Every BLOCKED response is a structured JSON body. The error field is a human-readable single line the package manager will print verbatim. Everything else is machine-actionable — parse it in CI / scripts to route remediation:

{
"error": "[UPWARDEN] Package 'lodash@4.17.20' is BLOCKED. Downgrade to known-safe version: 'lodash@4.17.21'.",
"advisory": {
"source": "osv",
"id": "GHSA-35jh-r3h4-6jhm",
"cve": "CVE-2021-23337",
"severity": "HIGH",
"summary": "Command Injection in lodash"
},
"remediation": {
"safe_version": "4.17.21",
"guidance": "Pin to ^4.17.21 in package.json and re-run `npm install`."
}
}

Field semantics:

  • error — the only field a package manager (npm, pip, cargo, …) surfaces directly to the developer. Stable across versions.
  • advisory — present when the block is anchored to an OSV / GHSA record. cve is optional (some advisories ship without one). Use severity for routing (LOW / MEDIUM / HIGH / CRITICAL).
  • remediationsafe_version is the highest known-safe version below the blocked one. guidance is plain text suitable for paste into a PR comment / Slack message. When the block matched a build-tool fingerprint (esbuild / swc / sass-embedded transitive), remediation also carries fingerprint: { tool, affected, fixed_in } so the developer can update the upstream tool rather than chase the transitive.

A QUARANTINED response is the same envelope shape minus advisory / remediation: just error, with a retry hint. Verdicts that don’t carry an advisory (cooldown, policy denylist, manual block) omit the advisory block but keep remediation when a safe version exists.

Verdicts don’t just power the per-version response. When a PM sends a manifest request (e.g. npm install foo with foo resolved by a range like ^1.2.0), the proxy returns the manifest with non-safe versions stripped out. The PM then resolves the range against only safe versions and never sees the bad one.
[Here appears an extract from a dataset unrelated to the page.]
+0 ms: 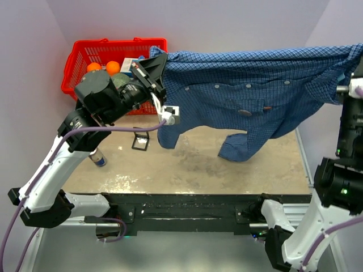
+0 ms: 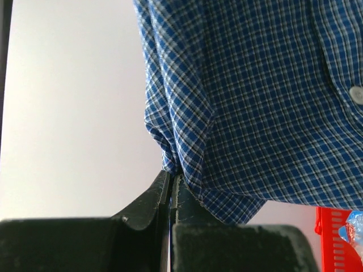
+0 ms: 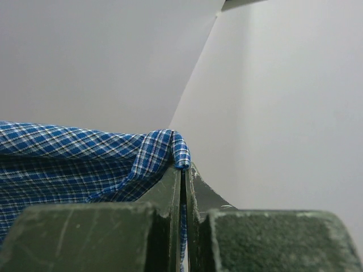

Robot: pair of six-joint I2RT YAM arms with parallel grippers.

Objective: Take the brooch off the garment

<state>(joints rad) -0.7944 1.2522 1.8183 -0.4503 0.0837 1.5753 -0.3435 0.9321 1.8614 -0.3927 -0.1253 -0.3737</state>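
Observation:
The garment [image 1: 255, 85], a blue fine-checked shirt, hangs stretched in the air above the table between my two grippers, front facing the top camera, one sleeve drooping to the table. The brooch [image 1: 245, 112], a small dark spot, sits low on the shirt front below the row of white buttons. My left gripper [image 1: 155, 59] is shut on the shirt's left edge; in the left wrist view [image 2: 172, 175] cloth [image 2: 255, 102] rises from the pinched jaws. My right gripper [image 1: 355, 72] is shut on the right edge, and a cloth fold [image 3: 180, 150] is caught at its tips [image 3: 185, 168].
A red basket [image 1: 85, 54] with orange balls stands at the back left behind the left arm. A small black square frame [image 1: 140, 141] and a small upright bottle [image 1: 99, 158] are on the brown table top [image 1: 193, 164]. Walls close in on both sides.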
This is silent rollback — a build that asked for “the latest 1.x” gets the latest safe 1.x. No npm error surfaces; the build stays green. The 403 path only fires when a developer pins exactly to a non-safe version.

See Silent rollback for the wire-level detail.

Every install (and every block) writes one or more audit_log rows. The audit row is the canonical “why did my install (not) go through” record. It carries:

  • tenantId, apiKeyId, packageName, version
  • decision — the verdict (SAFE / BLOCKED / QUARANTINED)
  • decisionReason — a structured JSON envelope naming the specific layer that fired (oss_first_party, blocklist_hit, cooldown_active, etc.)
  • verdictSource — which surface produced the row. The common values:
    • proxy:<ecosystem>:tarball / :manifest — package serving paths
    • osv-block / ghsa-block — BLOCKED via the advisory layer (1)
    • cooldown — BLOCKED via the freshness window (2)
    • policy-allowlist / policy-denylist — per-tenant policy (3)
    • fingerprint — BLOCKED via the build-tool fingerprint (4)
    • size-jump — flagged by the size-jump heuristic (4); usually QUARANTINED while the scanner takes a closer look
    • scanner — embedding-similarity layer (5)
    • vanguard_account:<event> — account-side audit events (sign-in, key creation, …)

See Querying the audit log for the query patterns.